Oct 23, 2018
As a foreign policy crisis explodes over the apparent Saudi assassination of journalist Jamal Khashoggi in Istanbul, the failure of the U.S. Congress to assert its constitutional war powers over three years of illegal U.S. military action in the war on Yemen and booming U.S. arms sales to Saudi Arabia and its coalition partners is finally coming home to roost.
The UN already reported two years ago that a child was dying every 10 minutes in Yemen, wracked by the war and its consequences, including malnutrition, diphtheria, cholera and other preventable diseases. Data already showed that more than a third of Saudi-led airstrikes were hitting schools, hospitals, markets, mosques and other civilian sites. But none of the dire warnings by UN agencies and NGOs could trigger the constitutionally required debate and decisive action by the U.S. Congress. Even now the Trump administration is trying desperately to salvage its blood-soaked arms sales to Saudi Arabia.
The elephant in the room that none of them want to discuss is that Congress keeps handing more than 60% of discretionary federal funds over to a military industrial complex whose recent wars have only succeeded in plunging half a dozen countries into intractable violence and chaos, leaving vital domestic priorities permanently underfunded.
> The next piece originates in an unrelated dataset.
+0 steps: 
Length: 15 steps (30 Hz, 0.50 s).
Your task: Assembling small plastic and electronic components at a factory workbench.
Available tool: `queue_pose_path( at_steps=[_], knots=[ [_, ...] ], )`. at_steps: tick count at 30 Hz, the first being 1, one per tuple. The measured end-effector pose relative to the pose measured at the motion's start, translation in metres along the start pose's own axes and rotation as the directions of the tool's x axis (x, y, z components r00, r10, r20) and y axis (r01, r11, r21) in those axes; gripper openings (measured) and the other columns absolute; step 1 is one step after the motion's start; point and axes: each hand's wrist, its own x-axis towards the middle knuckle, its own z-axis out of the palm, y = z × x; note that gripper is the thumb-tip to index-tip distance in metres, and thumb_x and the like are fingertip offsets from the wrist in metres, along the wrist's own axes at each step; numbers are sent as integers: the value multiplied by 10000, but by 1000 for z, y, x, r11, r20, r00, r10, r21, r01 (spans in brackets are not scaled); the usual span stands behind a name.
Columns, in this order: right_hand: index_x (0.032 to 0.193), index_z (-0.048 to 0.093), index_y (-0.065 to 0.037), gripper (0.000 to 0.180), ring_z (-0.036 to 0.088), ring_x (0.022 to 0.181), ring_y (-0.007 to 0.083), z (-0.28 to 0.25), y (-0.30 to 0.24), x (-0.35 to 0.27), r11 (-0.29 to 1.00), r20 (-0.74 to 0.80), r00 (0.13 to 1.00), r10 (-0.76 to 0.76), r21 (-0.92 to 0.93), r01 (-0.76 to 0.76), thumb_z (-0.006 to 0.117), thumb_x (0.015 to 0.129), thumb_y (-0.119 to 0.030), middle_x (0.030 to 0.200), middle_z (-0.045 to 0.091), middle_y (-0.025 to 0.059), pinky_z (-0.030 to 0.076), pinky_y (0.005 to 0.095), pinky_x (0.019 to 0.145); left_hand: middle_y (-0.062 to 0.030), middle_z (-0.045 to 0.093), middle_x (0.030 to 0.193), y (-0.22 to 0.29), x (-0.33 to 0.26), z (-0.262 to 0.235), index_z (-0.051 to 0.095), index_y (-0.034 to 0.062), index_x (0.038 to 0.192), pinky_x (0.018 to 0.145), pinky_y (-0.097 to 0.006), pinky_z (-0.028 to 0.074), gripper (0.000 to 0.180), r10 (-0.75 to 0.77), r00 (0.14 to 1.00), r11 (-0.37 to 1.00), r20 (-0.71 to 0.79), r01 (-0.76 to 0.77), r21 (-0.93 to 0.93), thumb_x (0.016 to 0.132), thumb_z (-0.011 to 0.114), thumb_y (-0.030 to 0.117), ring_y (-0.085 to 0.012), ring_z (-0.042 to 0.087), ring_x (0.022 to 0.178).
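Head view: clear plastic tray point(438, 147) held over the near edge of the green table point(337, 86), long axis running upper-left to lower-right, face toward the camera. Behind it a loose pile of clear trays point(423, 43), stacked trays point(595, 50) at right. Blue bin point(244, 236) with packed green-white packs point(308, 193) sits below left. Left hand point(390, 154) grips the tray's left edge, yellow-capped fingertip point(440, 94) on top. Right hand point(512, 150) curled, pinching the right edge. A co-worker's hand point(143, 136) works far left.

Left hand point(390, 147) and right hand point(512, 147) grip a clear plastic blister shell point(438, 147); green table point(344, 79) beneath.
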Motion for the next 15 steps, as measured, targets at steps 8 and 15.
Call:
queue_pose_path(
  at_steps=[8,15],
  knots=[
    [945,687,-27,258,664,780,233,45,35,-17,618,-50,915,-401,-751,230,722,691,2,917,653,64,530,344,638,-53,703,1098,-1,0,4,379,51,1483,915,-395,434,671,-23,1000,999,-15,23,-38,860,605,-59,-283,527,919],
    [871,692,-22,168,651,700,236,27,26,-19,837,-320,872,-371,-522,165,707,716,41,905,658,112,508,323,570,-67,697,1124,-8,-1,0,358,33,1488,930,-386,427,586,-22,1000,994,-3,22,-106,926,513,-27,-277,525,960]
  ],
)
Yet as early voting gets under way across the country, Congressional campaigns have focused mainly on domestic issues and personality politics, with almost nothing to say about the war in Yemen or other critical questions of war, peace and record military spending. The elephant in the room that none of them want to discuss is that Congress keeps handing more than 60% of discretionary federal funds over to a military industrial complex whose recent wars have only succeeded in plunging half a dozen countries into intractable violence and chaos, leaving vital domestic priorities permanently underfunded.
To fill this dangerous vacuum and help voters make critical decisions at the voting booth, the CODEPINK 2018 Peace Voter's Guide and Divestment Record has gathered data on arms industry campaign contributions from Open Secrets and the peace voting records of every Member of Congress from Peace Action, and published them all in one place for easy reference.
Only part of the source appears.